Standardized workflow for writing tables to PostgreSQL. This package
contains tools to provide a consistent workflow for writing
data.frames
existing in an R
session to a PostgreSQL database
connection. The tools are built around the
DBI
and
RPostgres
packages.
What this package provides?
- Convenient connection to PostgreSQL with credentials
- An automated assignment of PostgreSQL field type variable lengths based on a basic assessment of element lengths
- Schema specification for database writing
- Simple genration of a
SQL
CREATE TABLE
statements - Vectorized to accept a
list
ofdata.frames
to write to PostgreSQL
This is created for primary use among the Data/Programming team at CGHR to standardize and optimize the data storage and management workflow.
library(devtools)
devtools::install_github("eugejoh/pgtools")

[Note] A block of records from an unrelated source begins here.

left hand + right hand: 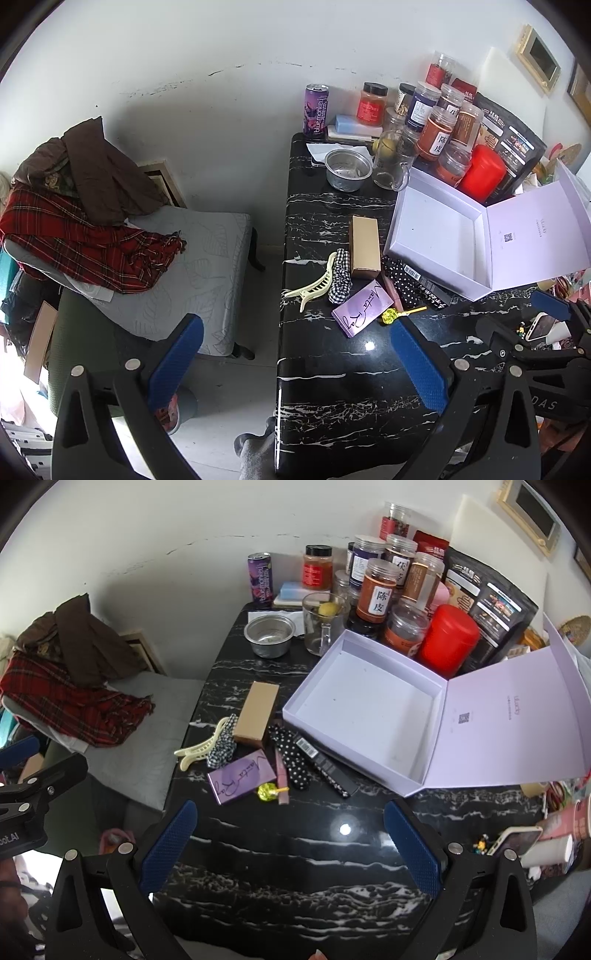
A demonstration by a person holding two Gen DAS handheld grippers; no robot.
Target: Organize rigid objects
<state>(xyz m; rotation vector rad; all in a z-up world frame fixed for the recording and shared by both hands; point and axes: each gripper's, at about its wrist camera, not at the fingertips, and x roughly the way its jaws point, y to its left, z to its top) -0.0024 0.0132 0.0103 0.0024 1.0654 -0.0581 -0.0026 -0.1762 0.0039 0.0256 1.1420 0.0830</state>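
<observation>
An open lavender box with its lid folded back lies empty on the black marble table; it also shows in the left wrist view. Left of it lie a tan carton, a cream hair claw, a checked scrunchie, a purple palette, a yellow-green candy, a polka-dot band and a black tube. My right gripper is open and empty above the bare table front. My left gripper is open and empty at the table's left edge.
Jars, a red canister, a glass mug, a metal bowl and a purple can crowd the back. A chair with piled cloth stands left. A phone lies at the right edge.
</observation>
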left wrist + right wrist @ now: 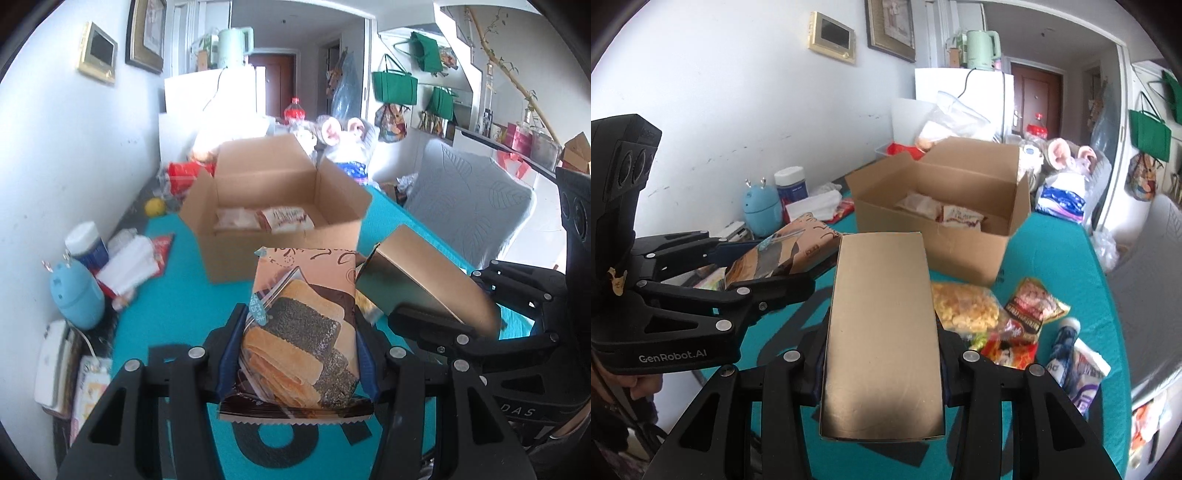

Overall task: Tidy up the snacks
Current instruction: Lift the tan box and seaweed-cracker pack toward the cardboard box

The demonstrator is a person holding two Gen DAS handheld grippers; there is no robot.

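Snacks are riding in both grippers above the teal table (1071, 258). We are pinching a wafer packet (299, 332) by its sides in the left gripper (297, 354); it looks light, crinkly and easily crushed. We are squeezing a gold box (882, 332), stiff and smooth, in the right gripper (882, 369). Beyond, loose packets (1008, 317) are lying beside the open carton (960, 251), already holding some.

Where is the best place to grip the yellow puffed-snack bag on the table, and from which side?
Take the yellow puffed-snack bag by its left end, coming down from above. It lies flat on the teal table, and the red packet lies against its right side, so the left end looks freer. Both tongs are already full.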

Best practices with storing and using credentials, steps
here
should be followed to access the .REnviron
file. By default
pgtools::connect_pg()
searches your .REnviron
file to retrieve the
appropriate information.
The .REnviron
file should have the following variables:
db_ip='my ip here'
db_user='my username here'
db_pw='my password here'
db_name='my database name here'
Those familiar with the tidyverse
can
use the usethis
to easily access
and edit the .REnviron
file. See this
page for more details.
This section outlines a typical workflow of writing a data frame from a R session to a PostgreSQL database connection.
Example for single data frame using the iris
dataset:
# Single data frame
data(iris)
# Connect to database
my_conn <- connect_pg(getenv = FALSE,
drv = DBI::dbDriver("Postgres"),
host = "myhostname",
port = 5432,
dbname = "mydb",
user = "myusername",
password = "mypw"
)
# Element lengths
my_nchar <- get_nchar(iris)
# Postgres Field Types
my_fields <- set_pgfields(nchar_df, conn = my_conn)
# Write to Postgres
write_pgtable(
input = iris,
tbl_name = "iris",
field.types = my_fields,
conn = my_conn
)
Example for a list of data frames:
# Mulitple data frames
data(iris)
data(swiss)
data(mtcars)
data(cars)
# Named list of data frames
my_list <- list(iris, swiss, mtcars, cars)
names(my_list) <- c("iris", "swiss", "mtcars", "cars")
# Connect to database
my_conn <- connect_pg(getenv = FALSE,
drv = DBI::dbDriver("Postgres"),
host = "myhostname",
port = 5432,
dbname = "mydb",
user = "myusername",
password = "mypw"
)
# Element lengths
my_nchar <- get_nchar(my_list)
# Postgres Field Types
my_fields <- set_pgfields(nchar_df, conn = my_conn)
# Write to Postgres
write_pgtable(
input = my_list,
field.types = my_fields,
conn = my_conn
)
Example obtaining the SQL
statement for CREATE TABLE
with added
primary key:
data(iris)
# Connect to database
my_conn <- connect_pg(getenv = FALSE,
drv = DBI::dbDriver("Postgres"),
host = "myhostname",
port = 5432,
dbname = "mydb",
user = "myusername",
password = "mypw"
)
# Add ID for Primary Key
iris$id <- seq_along(1:nrow(iris))
# Element lengths
my_nchar <- get_nchar(iris)
# Postgres Field Types
my_fields <- set_pgfields(nchar_df, conn = my_conn)
get_sql_create(my_pg_fields, pkey = "id", tbl_name = "iris")
Example of adding comments to the table and fields:
data(iris)
my_conn <- connect_pg(getenv = FALSE,
drv = DBI::dbDriver("Postgres"),
host = "myhostname",
port = 5432,
dbname = "mydb",
user = "myusername",
password = "mypw"
)
tab_comment <- paste0("I love the `iris` dataset. ", "added: ", Sys.Date())
my_comments <- c("length of the sepal", "width of the sepal", "length of the petal", "width of the petal", "the type of flower species")
names(my_comments) <- names(iris) #remember to name the input for comments!
write_pgtable(
input = iris,
tbl_name = "iris",
schema = schema_name,
conn = my_conn,
tbl.comments = tab_comment,
field.comments = my_comments,
clean_vars = TRUE
)